In reply to a question about the US establishment’s assertion that after Afghanistan they would target more countries, Iraq being one of them, Prof Chomsky said the US had said at the outset that they would go after everyone, every defenceless.

He said the US would not touch countries where its own interests were hurt. Oil-rich Saudi Arabia, he added, was one example.

He pointed out that statements by Osama bin Laden and President Bush and Prime Minister Blair were identical, although both sides interpreted them differently.

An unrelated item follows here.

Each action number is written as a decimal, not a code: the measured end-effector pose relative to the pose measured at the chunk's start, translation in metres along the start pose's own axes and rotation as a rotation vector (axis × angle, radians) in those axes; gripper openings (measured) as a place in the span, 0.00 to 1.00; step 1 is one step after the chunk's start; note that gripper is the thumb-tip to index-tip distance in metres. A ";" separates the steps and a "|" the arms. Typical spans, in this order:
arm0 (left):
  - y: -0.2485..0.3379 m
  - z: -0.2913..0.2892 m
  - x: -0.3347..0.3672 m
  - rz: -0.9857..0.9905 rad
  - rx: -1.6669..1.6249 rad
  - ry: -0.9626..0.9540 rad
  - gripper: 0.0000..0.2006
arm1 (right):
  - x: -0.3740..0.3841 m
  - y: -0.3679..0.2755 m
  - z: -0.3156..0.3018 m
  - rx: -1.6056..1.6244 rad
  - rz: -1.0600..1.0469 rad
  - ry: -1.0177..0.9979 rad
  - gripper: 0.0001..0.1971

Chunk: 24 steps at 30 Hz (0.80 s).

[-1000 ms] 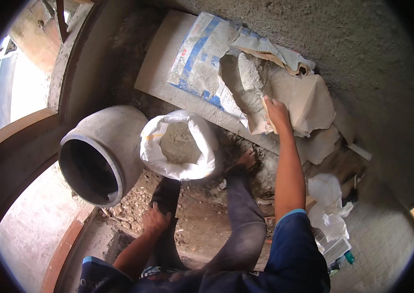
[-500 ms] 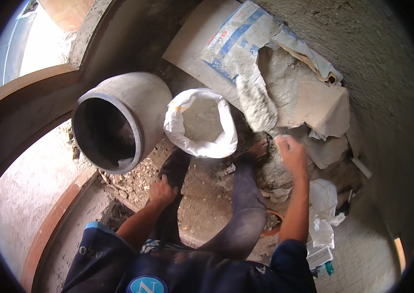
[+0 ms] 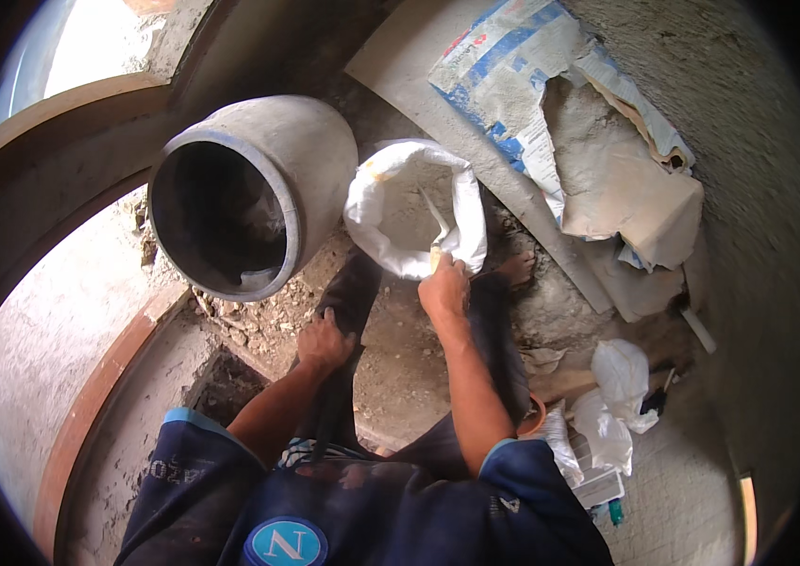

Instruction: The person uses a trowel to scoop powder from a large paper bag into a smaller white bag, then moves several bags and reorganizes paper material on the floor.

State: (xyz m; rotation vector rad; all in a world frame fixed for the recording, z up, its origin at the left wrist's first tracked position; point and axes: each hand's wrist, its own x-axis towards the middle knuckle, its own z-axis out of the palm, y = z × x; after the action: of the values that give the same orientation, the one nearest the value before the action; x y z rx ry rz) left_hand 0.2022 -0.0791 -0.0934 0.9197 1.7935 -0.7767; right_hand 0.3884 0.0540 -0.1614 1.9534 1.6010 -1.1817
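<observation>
My right hand [image 3: 444,291] is closed around the pale handle of a trowel [image 3: 440,224]. The trowel's blade is tipped nearly edge-on inside the mouth of a white woven sack [image 3: 470,203] with a rolled-down rim. Grey powder [image 3: 400,212] fills part of the sack. On my left knee rests my left hand [image 3: 326,341], its fingers laid over the dark trouser leg and holding nothing. To the right of the sack lies a torn paper bag [image 3: 504,61] with blue stripes, grey powder showing through its ripped side.
Left of the sack, a grey drum [image 3: 310,141] lies with its dark mouth toward me. Rubble [image 3: 240,325] covers the ground below it. A board [image 3: 391,57] lies under the paper bag. White plastic bags [image 3: 619,377] sit at the lower right, by a rough wall [image 3: 749,141].
My right hand has swung left from beside the paper bag to the sack. The powder heaped on the trowel is gone from its blade. My left hand stays on the knee.
</observation>
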 end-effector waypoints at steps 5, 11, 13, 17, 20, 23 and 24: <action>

While Osama said he would use force to drive aggressors out of Afghanistan, Bush and Blair meant that they would drive such people from the world.

Prof Chomsky said the US was pressing Afghanistan to “hand over” Osama and not “extradite” him as in the latter case the US would have required the Security Council’s sanction.

He said it was strange that war against terrorism was being led by a country which was condemned by the world for terrorism.

Referring to American plans for militarization of space, he said no other country was in race with the US and it alone was its competitor.

He was critical of the US support to Israel, saying when an Israeli helicopter killed somebody, it should be taken as an American helicopter because the Jewish state did not manufacture helicopters.

Prof Chomsky paid glowing tributes to Dr Eqbal Ahmad, saying he never wavered from his cause despite reversals and always supported good neighbourly relations between Pakistan and India. He also wanted an end to religious and secular fanaticism in the two states.

The race for nuclear arms between the two countries and cycle of repression was yet another matter of serious concern for Dr Eqbal, Prof Chomsky said.

The lecture was organized by The Friday Times and Eqbal Ahmad Foundation. This was the fourth lecture of the series and the next year’s guest speaker will be Prof Edward Said.

Dr Pervaiz Hoodbhoy, Najam Sethi and Jugnu Mohsin also spoke.

Ministers, politicians, diplomats, etc., attended the lecture and the proceedings were also relayed to a hall in Karachi.